Victor Fung

Personal information
- Full name: Victor Hugo Fung
- Date of birth: 13 August 2007 (age 19)
- Place of birth: Montreal, Quebec, Canada
- Height: 1.83 m (6 ft 0 in)
- Position: Centre-back

Youth career
- 2019–2025: Inter Miami CF

College career
- Years: Team / Apps / (Gls)
- 2025–: Stanford Cardinal

Senior career*
- Years: Team / Apps / (Gls)
- 2025: Inter Miami II / 0 / (0)

International career^{‡}
- 2022–2023: Canada U17 / 7 / (0)
- 2024: Venezuela U18

= Victor Fung (footballer) =

Venezuelan footballer (born 2007)

Victor Hugo Fung (born 13 August 2007) is a professional footballer who plays as a central defender for Stanford Cardinal.
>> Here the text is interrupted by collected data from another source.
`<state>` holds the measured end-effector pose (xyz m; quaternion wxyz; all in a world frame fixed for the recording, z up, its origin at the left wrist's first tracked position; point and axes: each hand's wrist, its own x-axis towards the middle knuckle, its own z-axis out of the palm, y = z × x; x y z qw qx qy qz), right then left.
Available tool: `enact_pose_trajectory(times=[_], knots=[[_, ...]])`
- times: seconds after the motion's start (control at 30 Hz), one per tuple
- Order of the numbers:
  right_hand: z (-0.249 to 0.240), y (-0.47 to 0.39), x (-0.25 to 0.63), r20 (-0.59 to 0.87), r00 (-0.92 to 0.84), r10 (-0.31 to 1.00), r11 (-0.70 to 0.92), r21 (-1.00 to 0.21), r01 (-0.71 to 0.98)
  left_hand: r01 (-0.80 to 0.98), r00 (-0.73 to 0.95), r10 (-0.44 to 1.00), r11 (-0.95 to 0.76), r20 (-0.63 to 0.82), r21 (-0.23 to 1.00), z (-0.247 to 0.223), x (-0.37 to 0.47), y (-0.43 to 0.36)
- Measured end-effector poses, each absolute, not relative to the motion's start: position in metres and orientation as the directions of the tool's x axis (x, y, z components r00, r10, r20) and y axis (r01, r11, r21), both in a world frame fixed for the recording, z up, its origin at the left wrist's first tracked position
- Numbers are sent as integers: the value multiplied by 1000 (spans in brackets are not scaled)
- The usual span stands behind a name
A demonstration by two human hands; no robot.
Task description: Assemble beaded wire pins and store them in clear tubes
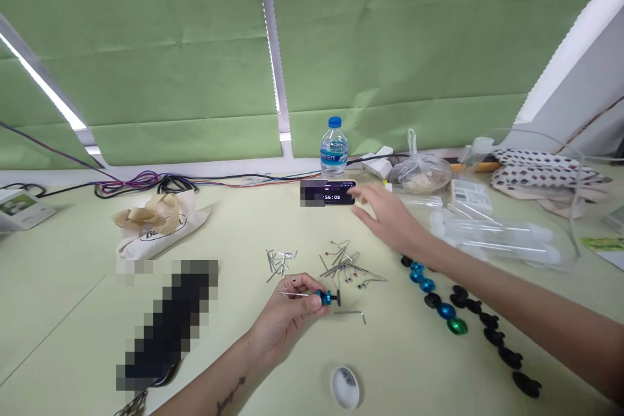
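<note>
My left hand (292,309) is closed around a small shiny blue metal part (326,298) with a black disc-ended stem on its right side. A thin metal rod (291,293) sticks out leftward along the fingers. My right hand (390,213) is raised with its fingers apart, at the right edge of a phone (341,190) showing a time display. I cannot tell if a fingertip touches the phone. Bent metal rods (347,269) lie in a loose heap behind my left hand, beside short silver pins (281,262). An L-shaped hex key (353,313) rests just right of it.
A white dish (344,389) with tiny dark bits stands in front. Rows of blue, green and black round parts (445,311) and black knob-like pieces (494,337) lie under my right forearm. Farther back are a water bottle (334,148), clear tubes (497,234) and a cloth pouch (156,227).
</note>
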<state>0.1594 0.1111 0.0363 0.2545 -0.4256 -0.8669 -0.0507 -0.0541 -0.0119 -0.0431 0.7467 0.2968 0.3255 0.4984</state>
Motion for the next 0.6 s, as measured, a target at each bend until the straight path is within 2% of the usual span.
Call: enact_pose_trajectory(times=[0.07, 0.1, 0.13, 0.2, 0.37, 0.6], knots=[[30, 54, 159, 435, -508, 743, 641, -245, 728, -541, 274, 942, 316, -192, 779, -43, -54, -12], [23, 28, 158, 357, -472, 806, 591, -444, 674, -532, 270, 944, 309, -188, 789, -42, -54, -13], [14, 5, 158, 288, -460, 840, 534, -592, 604, -521, 268, 946, 303, -184, 798, -41, -54, -13], [-7, -24, 156, 277, -447, 851, 489, -728, 480, -496, 268, 946, 296, -181, 816, -39, -53, -15], [-45, -28, 152, 230, -433, 872, 385, -868, 314, -450, 264, 949, 278, -171, 849, -36, -48, -19], [-40, -20, 151, 134, -462, 876, 248, -949, 194, -430, 322, 933, 296, -161, 853, -43, -43, -22]])
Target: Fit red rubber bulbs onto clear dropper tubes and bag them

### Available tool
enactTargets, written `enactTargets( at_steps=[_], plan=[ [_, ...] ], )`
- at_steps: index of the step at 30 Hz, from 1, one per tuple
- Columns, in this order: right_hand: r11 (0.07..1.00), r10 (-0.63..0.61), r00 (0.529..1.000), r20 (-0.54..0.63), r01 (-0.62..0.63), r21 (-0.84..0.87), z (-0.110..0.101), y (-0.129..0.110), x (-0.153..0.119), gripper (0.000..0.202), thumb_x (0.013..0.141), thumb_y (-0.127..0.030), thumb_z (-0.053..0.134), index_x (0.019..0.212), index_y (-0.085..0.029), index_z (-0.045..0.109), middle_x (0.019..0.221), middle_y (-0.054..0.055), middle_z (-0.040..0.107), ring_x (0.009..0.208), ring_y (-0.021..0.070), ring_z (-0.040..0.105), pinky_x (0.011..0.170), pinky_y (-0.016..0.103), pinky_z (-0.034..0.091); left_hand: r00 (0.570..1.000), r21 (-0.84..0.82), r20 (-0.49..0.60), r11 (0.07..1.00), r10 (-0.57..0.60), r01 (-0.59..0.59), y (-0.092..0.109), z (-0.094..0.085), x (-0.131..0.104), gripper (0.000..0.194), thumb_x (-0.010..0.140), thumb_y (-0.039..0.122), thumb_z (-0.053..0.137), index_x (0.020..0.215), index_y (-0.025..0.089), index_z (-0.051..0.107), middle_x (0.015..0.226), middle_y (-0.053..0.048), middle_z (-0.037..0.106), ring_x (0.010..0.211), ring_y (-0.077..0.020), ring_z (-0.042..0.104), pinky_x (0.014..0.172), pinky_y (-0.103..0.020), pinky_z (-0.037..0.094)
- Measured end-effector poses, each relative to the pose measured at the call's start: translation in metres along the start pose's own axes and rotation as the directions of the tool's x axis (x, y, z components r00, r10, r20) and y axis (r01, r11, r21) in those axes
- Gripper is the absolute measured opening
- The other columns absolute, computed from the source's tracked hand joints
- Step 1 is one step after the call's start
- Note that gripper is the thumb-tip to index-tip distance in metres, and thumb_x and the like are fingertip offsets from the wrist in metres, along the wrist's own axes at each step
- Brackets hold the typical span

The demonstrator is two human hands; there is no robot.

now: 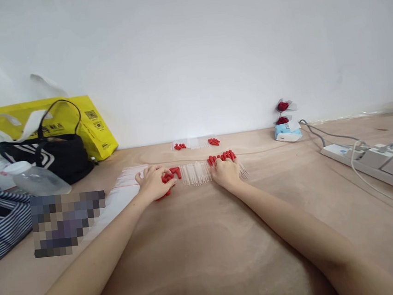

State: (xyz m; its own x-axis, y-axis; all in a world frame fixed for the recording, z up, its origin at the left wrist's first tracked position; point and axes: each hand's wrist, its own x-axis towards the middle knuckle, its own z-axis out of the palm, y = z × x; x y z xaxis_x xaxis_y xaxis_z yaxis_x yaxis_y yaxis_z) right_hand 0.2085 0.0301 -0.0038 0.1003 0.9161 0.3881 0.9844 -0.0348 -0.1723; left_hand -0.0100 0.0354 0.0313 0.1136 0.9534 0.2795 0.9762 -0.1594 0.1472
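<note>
My left hand [154, 183] rests over a pile of small red pieces [175, 171], its fingers apart and touching some of them. My right hand [226, 172] lies at the right end of a row of thin clear sticks [196, 173], its fingers curled down at another group of red pieces [230, 155]; what its fingertips hold is hidden. More sticks fan out on the right side of that hand. Under and beside my left hand is a white sheet [118, 199].
Near the wall lie more clear sticks [196, 143] with red pieces at both ends. A yellow bag [93, 125], black bag [61, 156] and plastic bottle [39, 179] stand left. Red flowers [282, 119], a blue packet [287, 132] and a power strip [375, 160] are right.
</note>
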Motion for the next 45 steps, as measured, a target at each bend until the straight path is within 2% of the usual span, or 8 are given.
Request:
enactTargets(
  at_steps=[7, 12, 16, 26, 32, 37, 40, 45],
  plan=[
    [1.0, 0.012, 0.998, 0.056, -0.012, 0.0, 0.0, -0.001, 0.001, 0.033, 0.082, -0.032, 0.035, 0.086, -0.012, 0.061, 0.077, 0.015, 0.065, 0.075, 0.0234, 0.058, 0.078, 0.04, 0.021, 0.996, 0.032, 0.059, 0.998, 0.059, -0.061, 0.002, -0.001, -0.001, 0.025, 0.063, 0.048, 0.06, 0.072, 0.025, 0.062, 0.107, -0.007, 0.053, 0.108, -0.0299, 0.038, 0.089, -0.057, 0.016],
    [0.998, -0.036, 0.999, 0.031, 0.035, 0.045, 0.0, -0.005, 0.003, 0.025, 0.077, -0.031, 0.042, 0.084, -0.018, 0.061, 0.081, 0.01, 0.065, 0.082, 0.023, 0.056, 0.079, 0.04, 0.022, 0.996, 0.098, 0.01, 0.991, 0.087, -0.087, 0.003, 0.002, -0.005, 0.023, 0.065, 0.044, 0.058, 0.074, 0.023, 0.06, 0.104, -0.008, 0.054, 0.106, -0.03, 0.039, 0.089, -0.058, 0.015],
    [1.0, -0.015, 0.996, 0.092, 0.013, 0.019, 0.0, -0.013, 0.007, 0.023, 0.073, -0.03, 0.045, 0.076, -0.016, 0.063, 0.08, 0.011, 0.065, 0.082, 0.0234, 0.055, 0.079, 0.042, 0.023, 0.997, 0.121, -0.002, 0.99, 0.075, -0.074, 0.001, 0.006, -0.004, 0.027, 0.066, 0.047, 0.055, 0.076, 0.023, 0.062, 0.105, -0.01, 0.055, 0.106, -0.0311, 0.04, 0.088, -0.059, 0.015],
    [0.995, 0.093, 0.95, 0.298, -0.1, 0.007, -0.005, -0.026, 0.019, 0.024, 0.073, -0.029, 0.047, 0.084, -0.015, 0.063, 0.089, 0.013, 0.064, 0.084, 0.0242, 0.056, 0.081, 0.042, 0.023, 1.0, 0.117, -0.006, 0.993, 0.025, -0.024, -0.003, 0.011, -0.001, 0.025, 0.067, 0.047, 0.055, 0.073, 0.023, 0.062, 0.108, -0.008, 0.056, 0.104, -0.0301, 0.042, 0.088, -0.057, 0.017],
    [0.995, 0.081, 0.972, 0.223, -0.093, 0.043, -0.007, -0.022, 0.015, 0.025, 0.075, -0.031, 0.044, 0.081, -0.015, 0.063, 0.085, 0.011, 0.064, 0.083, 0.0238, 0.055, 0.081, 0.042, 0.023, 1.0, 0.069, 0.022, 0.998, 0.008, -0.009, -0.003, 0.011, 0.0, 0.02, 0.07, 0.042, 0.055, 0.074, 0.022, 0.057, 0.1, -0.007, 0.059, 0.103, -0.0285, 0.043, 0.088, -0.057, 0.02],
    [0.974, -0.127, 0.99, 0.053, 0.115, 0.194, -0.014, 0.006, -0.005, 0.025, 0.079, -0.036, 0.044, 0.076, -0.019, 0.063, 0.082, 0.005, 0.064, 0.085, 0.0196, 0.051, 0.076, 0.033, 0.024, 0.999, 0.019, -0.007, 0.999, 0.045, -0.045, -0.007, 0.011, 0.001, 0.017, 0.073, 0.039, 0.055, 0.07, 0.022, 0.059, 0.104, -0.006, 0.058, 0.104, -0.0281, 0.043, 0.09, -0.058, 0.015],
    [0.911, -0.336, 0.941, -0.038, 0.335, 0.24, -0.017, 0.033, -0.024, 0.024, 0.079, -0.037, 0.049, 0.072, -0.019, 0.063, 0.074, 0.004, 0.062, 0.079, 0.0167, 0.049, 0.072, 0.029, 0.024, 0.995, 0.021, -0.083, 0.998, 0.054, -0.053, -0.003, 0.005, 0.001, 0.017, 0.074, 0.038, 0.054, 0.07, 0.022, 0.059, 0.1, -0.006, 0.059, 0.103, -0.0276, 0.044, 0.091, -0.057, 0.014],
    [0.849, -0.457, 0.886, -0.078, 0.461, 0.258, -0.018, 0.07, -0.045, 0.022, 0.078, -0.041, 0.054, 0.074, -0.024, 0.067, 0.068, 0.002, 0.06, 0.075, 0.0153, 0.047, 0.07, 0.03, 0.021, 0.979, -0.057, -0.132, 0.985, 0.156, -0.165, 0.026, -0.003, -0.016, 0.018, 0.074, 0.038, 0.056, 0.069, 0.022, 0.061, 0.1, -0.004, 0.059, 0.103, -0.0252, 0.046, 0.094, -0.052, 0.014]
  ],
)
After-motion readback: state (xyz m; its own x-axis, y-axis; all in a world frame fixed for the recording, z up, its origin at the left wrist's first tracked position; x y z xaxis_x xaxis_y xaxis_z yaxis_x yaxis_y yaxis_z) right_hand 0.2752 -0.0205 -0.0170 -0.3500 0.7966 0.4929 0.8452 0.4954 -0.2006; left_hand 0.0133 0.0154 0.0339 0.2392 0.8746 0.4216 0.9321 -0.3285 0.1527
Born in Canada, he represents Venezuela at youth level.

==Club career==

Victor Fung began his football career in August 2019 by joining the Inter Miami CF Academy, where he initially captained the U-13 team. He subsequently played a pivotal role in winning the MLS NEXT Cup national championship in 2022 with the U-15 team. His consistent performances earned him promotion to the academy's U-20 team that competed in the UPSL during the 2023 season, where he also served as captain and regular starter.

In March 2024, Fung joined Inter Miami CF II, the affiliate team that competes in MLS Next Pro, signing a contract that ran until December 2024. During the 2024 season, although he was on the bench for the first two games, he did not make his official league debut. In March 2025, he renewed his contract with Inter Miami CF II until December 2025.

==International career==

Fung represented Canada at the youth international level, making his debut with the U-17 national team.

On 11 February 2023, he made his first appearance for Canada's U-17 team as a defender in a 3–2 victory against Trinidad and Tobago's U-17 squad during the 2023 CONCACAF U-17 Championship. His performances in the tournament earned him a spot in the squad for the 2023 FIFA U-17 World Cup. He made his World Cup debut in a group-stage match against Spain, which ended in a 2–0 defeat.

In 2024, Fung played for the Venezuela U18 in an unofficial tournament. On 9 January 2025, his request to switch international allegiance to Venezuela was approved by FIFA. 11 days later, he was called up by the Venezuela U-20 national team to participate in the 2025 South American U-20 Championship. Throughout the tournament, he remained on the bench as an unused substitute in all matches.

==Personal life==

Born in Canada, Fung is of Venezuelan-Chinese descent. He speaks Chinese, English and Spanish. Shortly after his birth, he moved with his family to Caracas, Venezuela and lived there until age 6, when he relocated to Weston, Florida, U.S.

In 2024, Fung was officially granted Venezuelan nationality.